Em 1998, a comerciante comprou o lote e, no mesmo ano, construiu uma casa no local. ''Não me preocupei em fazer averbação nem escritura, então a propriedade continuou sendo descrita como sem uso nos talões'', diz a comerciante. Este ano, com a alíquota progressiva, o aumento se tornou ''abusivo'', na opinião de Elaine.
''Em todo caso, se a intenção desses reajustes é estimular os donos de terrenos a construir, acho que é uma medida que não se justifica. Quer dizer que você não pode ter um terreno como investimento? É obrigado a construir ou a passar adiante?'', questiona a proprietária.

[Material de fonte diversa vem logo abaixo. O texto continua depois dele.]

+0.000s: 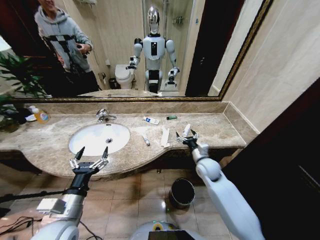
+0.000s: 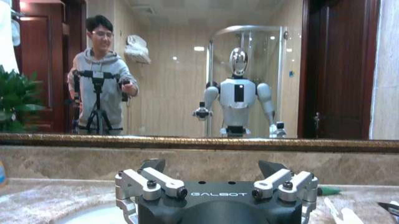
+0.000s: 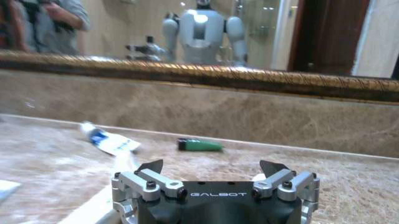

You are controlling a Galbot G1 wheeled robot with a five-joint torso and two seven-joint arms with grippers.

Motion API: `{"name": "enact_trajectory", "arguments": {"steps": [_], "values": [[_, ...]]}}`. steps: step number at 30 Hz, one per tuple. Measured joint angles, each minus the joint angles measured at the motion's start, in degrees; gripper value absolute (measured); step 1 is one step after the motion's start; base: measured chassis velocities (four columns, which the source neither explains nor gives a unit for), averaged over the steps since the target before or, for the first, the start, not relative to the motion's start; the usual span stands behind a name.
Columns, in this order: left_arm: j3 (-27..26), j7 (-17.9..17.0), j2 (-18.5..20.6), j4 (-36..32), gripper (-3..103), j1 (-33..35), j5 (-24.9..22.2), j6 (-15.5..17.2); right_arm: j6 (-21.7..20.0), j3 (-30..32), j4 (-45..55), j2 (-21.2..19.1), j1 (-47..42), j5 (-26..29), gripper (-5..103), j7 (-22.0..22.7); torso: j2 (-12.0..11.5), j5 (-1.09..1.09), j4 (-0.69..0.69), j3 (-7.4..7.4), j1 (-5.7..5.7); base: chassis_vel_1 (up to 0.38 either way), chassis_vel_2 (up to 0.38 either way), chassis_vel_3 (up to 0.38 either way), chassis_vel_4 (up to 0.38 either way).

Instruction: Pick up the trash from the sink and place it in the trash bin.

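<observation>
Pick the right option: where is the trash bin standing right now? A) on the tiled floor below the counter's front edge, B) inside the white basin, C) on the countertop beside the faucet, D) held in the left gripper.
A: the head view shows the trash bin on the tiled floor below the countertop, under the right arm, while the open left gripper hovers empty at the sink.
</observation>
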Motion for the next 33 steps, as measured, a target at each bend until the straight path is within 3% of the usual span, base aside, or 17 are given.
{"name": "enact_trajectory", "arguments": {"steps": [5,10,13,16,17,19,21,22,26,33], "values": [[-0.01,-0.01,0.0,0.0,100,0.0,0.0,0.0,2.69,1.23,-8.38,1.52,2.93,-3.18,100,0.73,0.0,-0.02,-0.01,0.0,0.0,0.0,0.0,0.0,0.0],[0.0,-0.01,0.0,0.0,100,0.0,0.0,0.0,2.84,2.11,-10.22,1.43,3.22,-3.03,100,-0.2,0.0,0.0,-0.01,-0.01,0.0,0.0,0.0,0.0,0.0],[-0.01,-0.01,0.0,0.0,100,0.0,0.0,0.0,2.83,2.5,-10.51,1.32,2.88,-2.11,85,-0.99,0.0,-0.01,-0.01,-0.01,0.0,0.0,0.0,0.0,0.0],[-0.01,-0.01,0.0,0.0,100,0.0,0.0,0.0,2.83,2.57,-10.52,1.36,2.39,-1.88,80,-1.16,0.0,0.0,-0.01,-0.01,0.0,0.0,0.0,0.0,0.0],[-0.01,0.0,0.0,0.0,100,0.0,0.0,0.0,2.83,2.63,-10.52,1.46,2.09,-1.83,68,-1.27,0.0,0.0,-0.01,-0.01,-0.01,0.0,0.0,0.0,0.0],[-0.01,-0.01,0.0,0.0,100,0.0,0.0,0.0,2.83,2.69,-10.51,1.56,1.92,-1.84,68,-1.35,0.0,0.0,-0.01,-0.01,-0.01,0.0,0.0,0.0,0.0],[-0.01,0.0,0.0,-0.01,100,0.0,0.0,0.0,2.83,2.76,-10.51,1.76,1.68,-1.89,57,-1.39,0.0,0.0,-0.01,-0.01,-0.01,0.0,0.0,0.0,0.0],[-0.01,0.0,0.0,-0.01,100,0.0,0.0,0.0,2.83,2.76,-10.51,1.76,1.68,-1.89,57,-1.39,0.0,0.0,-0.01,-0.01,-0.01,0.0,0.0,0.0,0.0],[-0.01,0.0,0.0,0.0,100,0.0,0.0,0.0,2.83,3.24,-9.62,1.81,1.11,-1.89,36,-1.04,0.0,0.0,0.0,-0.01,-0.01,0.0,0.0,0.0,0.0],[-0.01,0.0,0.0,0.0,100,0.0,0.0,0.0,2.42,4.62,-6.41,0.71,-0.62,-1.05,28,-0.62,0.0,0.0,0.0,-0.01,-0.01,0.0,0.0,0.0,0.0]]}}
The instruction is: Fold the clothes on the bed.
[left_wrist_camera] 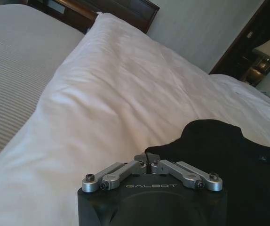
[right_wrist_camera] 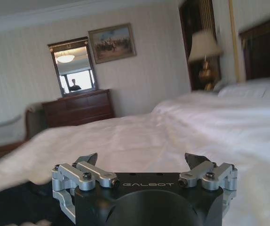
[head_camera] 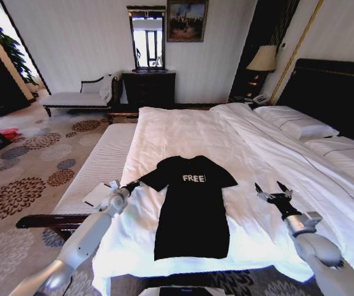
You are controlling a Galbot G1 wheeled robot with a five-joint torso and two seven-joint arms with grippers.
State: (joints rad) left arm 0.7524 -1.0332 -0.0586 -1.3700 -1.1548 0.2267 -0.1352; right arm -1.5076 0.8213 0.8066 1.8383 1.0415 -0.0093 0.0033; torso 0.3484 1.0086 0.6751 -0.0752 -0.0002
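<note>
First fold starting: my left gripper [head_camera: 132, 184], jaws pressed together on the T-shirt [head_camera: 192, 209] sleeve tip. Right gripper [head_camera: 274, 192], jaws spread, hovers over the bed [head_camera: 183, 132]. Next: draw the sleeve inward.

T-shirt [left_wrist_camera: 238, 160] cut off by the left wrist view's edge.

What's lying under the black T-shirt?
The black T-shirt lies flat on the bed's white duvet. Whatever sits directly beneath the shirt is covered.
</note>
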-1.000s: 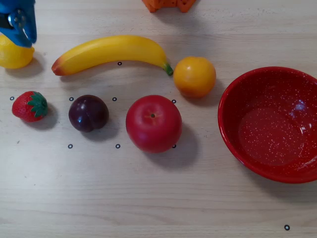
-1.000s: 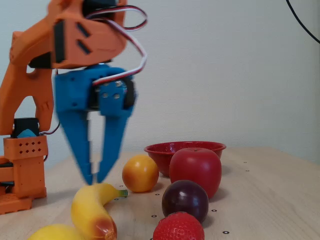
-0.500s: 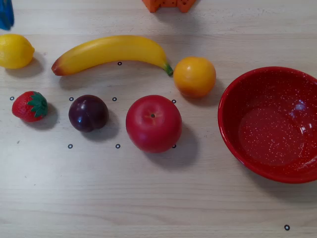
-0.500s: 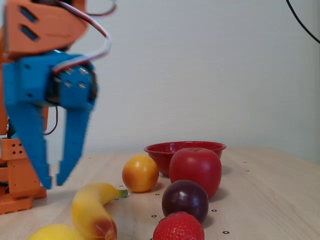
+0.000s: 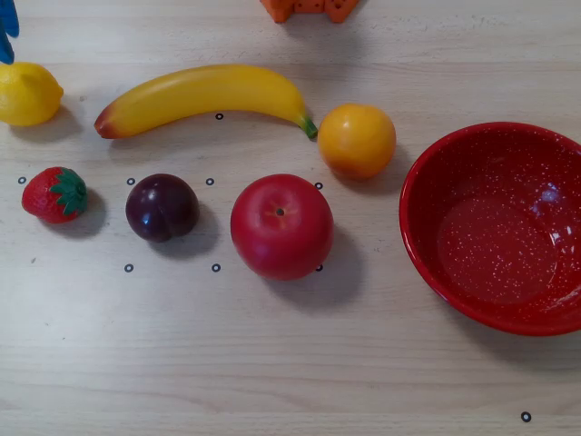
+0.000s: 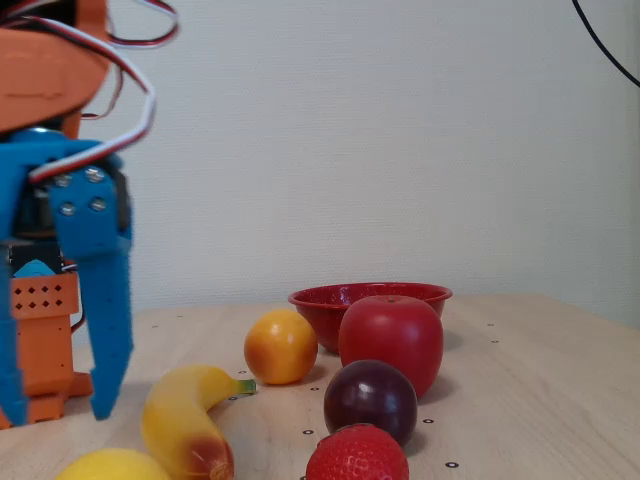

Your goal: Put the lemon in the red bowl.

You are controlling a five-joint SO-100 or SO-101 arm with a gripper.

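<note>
The lemon (image 5: 29, 94) lies at the far left of the overhead view, and its top shows at the bottom left of the fixed view (image 6: 112, 466). The red bowl (image 5: 427, 195) stands empty at the right of the overhead view, and far back in the fixed view (image 6: 320, 303). My gripper (image 6: 55, 405) has blue fingers. It hangs open and empty just above and behind the lemon. In the overhead view only a blue fingertip (image 5: 7, 32) shows at the top left corner.
A banana (image 5: 204, 95), an orange fruit (image 5: 356, 140), a red apple (image 5: 281, 226), a dark plum (image 5: 162, 207) and a strawberry (image 5: 54, 194) lie between the lemon and the bowl. The arm's orange base (image 5: 309, 8) is at the top edge.
</note>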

Segundo Elaine, pelos menos três vizinhos seus sofrem com problema semelhante. Ela conta que procurou a prefeitura no final de janeiro e um funcionário lhe deu a justificativa da alíquota progressiva. Desde então, a comerciante não tomou uma decisão sobre o que fazer. ''Se eu fizer averbação e escritura, o valor venal da propriedade sobe. Não sei se o 1% sobre o novo valor ficaria mais caro do que a alíquota progressiva sobre o terreno'', diz a comerciante, que ainda não consultou advogado sobre o caso.